--- WORK TO BE COMPLETED ---
Copy each line of the listing where the word "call" can be found.

--- GIVEN DATA ---
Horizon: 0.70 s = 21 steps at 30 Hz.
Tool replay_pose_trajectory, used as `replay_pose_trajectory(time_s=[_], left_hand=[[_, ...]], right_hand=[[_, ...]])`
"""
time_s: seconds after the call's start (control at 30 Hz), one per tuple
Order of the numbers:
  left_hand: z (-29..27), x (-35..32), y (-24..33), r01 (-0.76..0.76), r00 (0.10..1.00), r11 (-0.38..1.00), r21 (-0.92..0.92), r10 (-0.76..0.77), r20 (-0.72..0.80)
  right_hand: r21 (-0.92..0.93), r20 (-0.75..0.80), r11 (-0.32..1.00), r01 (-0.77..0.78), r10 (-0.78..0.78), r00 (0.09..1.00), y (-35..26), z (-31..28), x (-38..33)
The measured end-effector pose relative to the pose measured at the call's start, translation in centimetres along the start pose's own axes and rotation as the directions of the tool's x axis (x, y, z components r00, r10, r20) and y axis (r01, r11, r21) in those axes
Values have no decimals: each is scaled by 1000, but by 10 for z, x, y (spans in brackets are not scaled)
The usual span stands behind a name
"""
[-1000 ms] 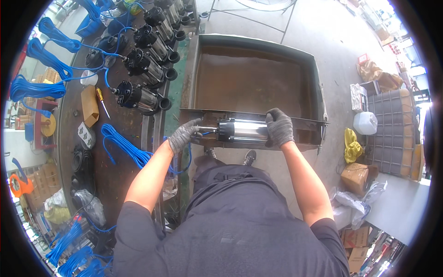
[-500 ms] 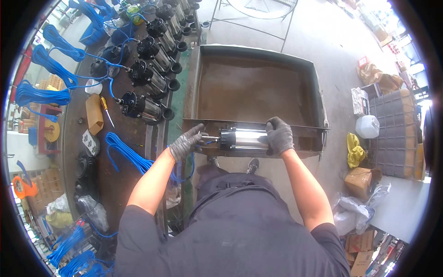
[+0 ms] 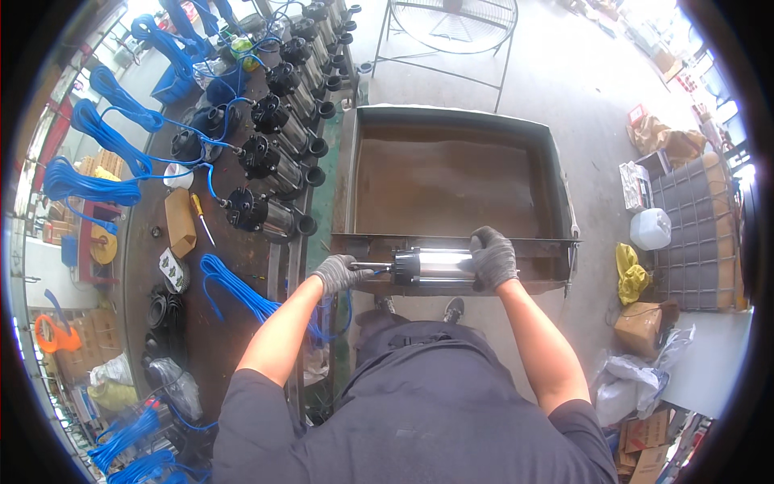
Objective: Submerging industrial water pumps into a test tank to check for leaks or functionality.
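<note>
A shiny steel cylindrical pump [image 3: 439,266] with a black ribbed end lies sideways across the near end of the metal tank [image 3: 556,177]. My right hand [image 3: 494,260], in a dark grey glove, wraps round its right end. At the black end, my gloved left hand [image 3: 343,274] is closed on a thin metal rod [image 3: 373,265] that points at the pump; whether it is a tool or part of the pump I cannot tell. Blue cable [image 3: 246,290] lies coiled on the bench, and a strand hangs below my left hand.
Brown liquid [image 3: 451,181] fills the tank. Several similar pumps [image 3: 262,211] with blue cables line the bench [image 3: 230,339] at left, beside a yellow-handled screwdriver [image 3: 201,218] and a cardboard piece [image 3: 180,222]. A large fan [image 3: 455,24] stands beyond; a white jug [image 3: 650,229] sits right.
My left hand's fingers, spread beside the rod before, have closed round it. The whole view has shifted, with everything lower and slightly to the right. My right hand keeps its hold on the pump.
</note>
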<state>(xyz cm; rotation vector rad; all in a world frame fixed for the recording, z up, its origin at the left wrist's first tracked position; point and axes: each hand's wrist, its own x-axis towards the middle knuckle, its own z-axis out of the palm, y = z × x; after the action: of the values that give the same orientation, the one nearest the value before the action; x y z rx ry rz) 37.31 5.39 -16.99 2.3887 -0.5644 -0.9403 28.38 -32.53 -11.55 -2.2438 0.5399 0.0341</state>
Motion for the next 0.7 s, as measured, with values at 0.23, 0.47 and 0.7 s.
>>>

--- OUTPUT ---
time_s: seconds after the call's start (control at 30 Hz), one per tuple
The measured end-effector pose relative to the pose measured at the call's start, translation in centimetres along the start pose's own axes and rotation as the directions of the tool's x axis (x, y, z components r00, r10, r20) and y axis (r01, r11, r21) in those axes

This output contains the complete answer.